#### YOUR TASK
Reproduce from the records below, with no pictures, exactly the lines between the one containing "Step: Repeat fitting" and the one containing "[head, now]", inclusive.

####################

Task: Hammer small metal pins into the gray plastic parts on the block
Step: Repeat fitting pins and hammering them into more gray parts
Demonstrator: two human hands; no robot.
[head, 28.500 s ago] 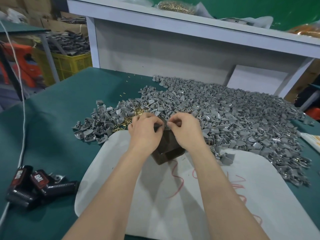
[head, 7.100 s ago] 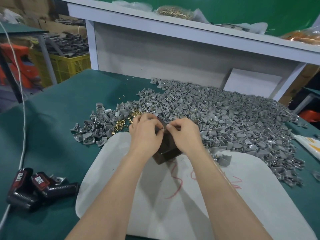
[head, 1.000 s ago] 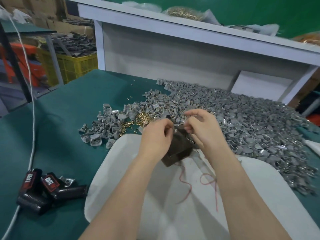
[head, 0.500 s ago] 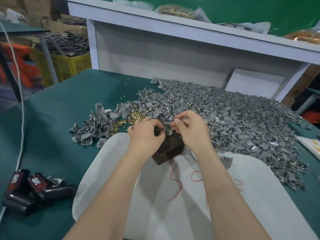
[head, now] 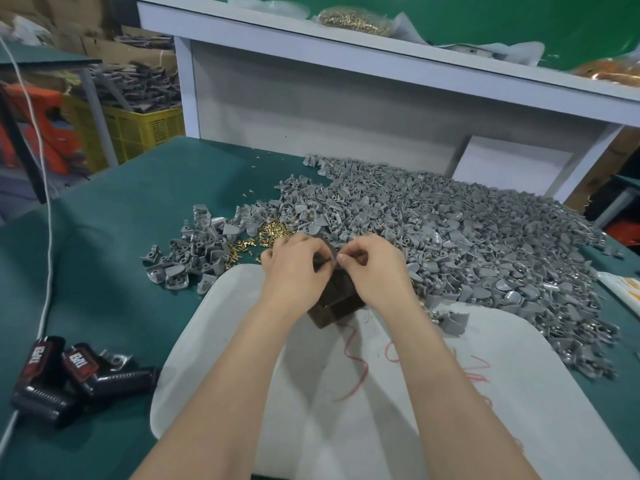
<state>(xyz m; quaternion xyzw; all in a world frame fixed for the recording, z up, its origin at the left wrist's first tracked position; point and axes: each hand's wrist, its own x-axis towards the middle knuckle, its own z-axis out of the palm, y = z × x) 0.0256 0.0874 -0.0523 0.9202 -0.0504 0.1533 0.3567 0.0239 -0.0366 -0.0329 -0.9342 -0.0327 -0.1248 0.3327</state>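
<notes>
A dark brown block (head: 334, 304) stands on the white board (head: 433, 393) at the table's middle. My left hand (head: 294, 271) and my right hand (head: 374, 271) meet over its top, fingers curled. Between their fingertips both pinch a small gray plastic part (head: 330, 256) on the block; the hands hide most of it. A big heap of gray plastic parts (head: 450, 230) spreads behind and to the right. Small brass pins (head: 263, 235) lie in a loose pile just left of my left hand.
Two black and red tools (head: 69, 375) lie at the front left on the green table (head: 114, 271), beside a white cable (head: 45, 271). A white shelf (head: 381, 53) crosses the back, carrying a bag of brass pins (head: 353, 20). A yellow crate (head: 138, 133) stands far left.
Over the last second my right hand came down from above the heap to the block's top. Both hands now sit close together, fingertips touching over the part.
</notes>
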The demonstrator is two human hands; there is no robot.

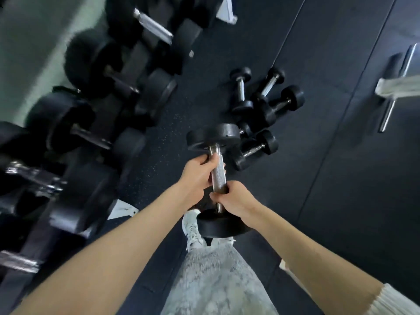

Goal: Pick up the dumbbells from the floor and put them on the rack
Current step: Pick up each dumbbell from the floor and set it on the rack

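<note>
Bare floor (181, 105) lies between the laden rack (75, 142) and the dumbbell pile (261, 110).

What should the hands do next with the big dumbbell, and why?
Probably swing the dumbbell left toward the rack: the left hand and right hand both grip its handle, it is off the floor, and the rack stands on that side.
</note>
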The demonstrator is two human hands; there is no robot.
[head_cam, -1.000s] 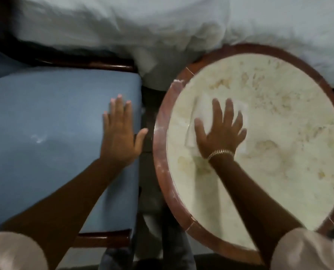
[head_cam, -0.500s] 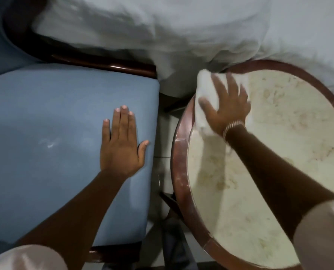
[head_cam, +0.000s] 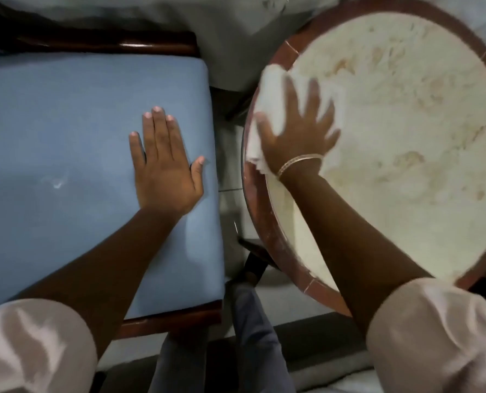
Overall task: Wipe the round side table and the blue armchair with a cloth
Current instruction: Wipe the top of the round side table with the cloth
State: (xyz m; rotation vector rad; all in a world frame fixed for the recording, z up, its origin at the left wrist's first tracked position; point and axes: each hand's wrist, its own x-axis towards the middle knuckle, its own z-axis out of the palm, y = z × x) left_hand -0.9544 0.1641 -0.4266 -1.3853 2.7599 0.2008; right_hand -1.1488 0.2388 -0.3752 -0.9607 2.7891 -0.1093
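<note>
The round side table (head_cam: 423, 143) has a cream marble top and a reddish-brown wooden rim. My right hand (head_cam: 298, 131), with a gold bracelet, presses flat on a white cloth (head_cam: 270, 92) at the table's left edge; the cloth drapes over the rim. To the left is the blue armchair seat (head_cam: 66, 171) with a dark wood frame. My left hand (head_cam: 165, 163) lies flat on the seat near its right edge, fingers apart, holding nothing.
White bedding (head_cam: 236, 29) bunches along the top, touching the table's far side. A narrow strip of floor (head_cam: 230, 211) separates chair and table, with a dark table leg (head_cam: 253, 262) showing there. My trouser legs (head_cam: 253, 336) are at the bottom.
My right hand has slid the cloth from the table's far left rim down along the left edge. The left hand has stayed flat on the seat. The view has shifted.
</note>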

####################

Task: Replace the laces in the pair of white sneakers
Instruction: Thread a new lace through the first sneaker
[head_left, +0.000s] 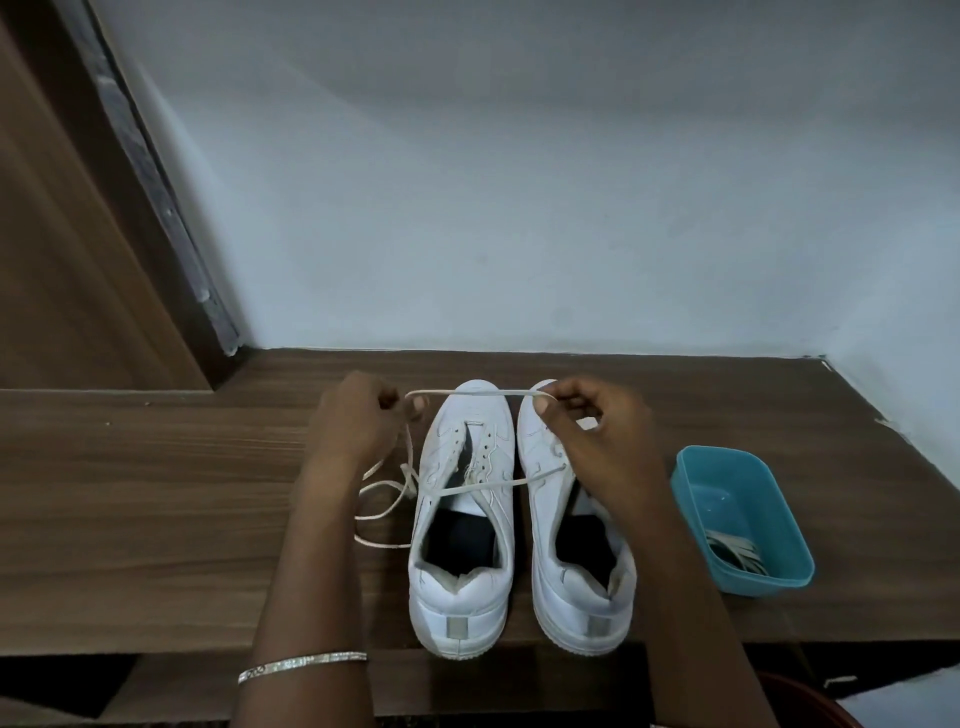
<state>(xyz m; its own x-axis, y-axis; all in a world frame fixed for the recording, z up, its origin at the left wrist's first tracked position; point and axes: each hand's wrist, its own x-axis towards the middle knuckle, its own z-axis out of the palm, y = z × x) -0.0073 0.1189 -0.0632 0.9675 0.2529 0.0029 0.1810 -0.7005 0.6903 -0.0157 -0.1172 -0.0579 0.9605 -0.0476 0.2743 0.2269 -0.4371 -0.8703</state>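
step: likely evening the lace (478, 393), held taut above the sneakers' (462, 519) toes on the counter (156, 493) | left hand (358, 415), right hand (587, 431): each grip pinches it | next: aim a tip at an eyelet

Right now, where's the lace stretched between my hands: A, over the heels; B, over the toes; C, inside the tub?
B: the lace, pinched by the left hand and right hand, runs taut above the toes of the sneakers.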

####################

#### THE ANSWER
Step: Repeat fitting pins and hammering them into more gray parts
Demonstrator: two human hands; no robot.
[head, 28.500 s ago] 
[head, 7.100 s ago] 
[head, 1.000 s ago] 
[head, 0.500 s ago] 
[head, now] 

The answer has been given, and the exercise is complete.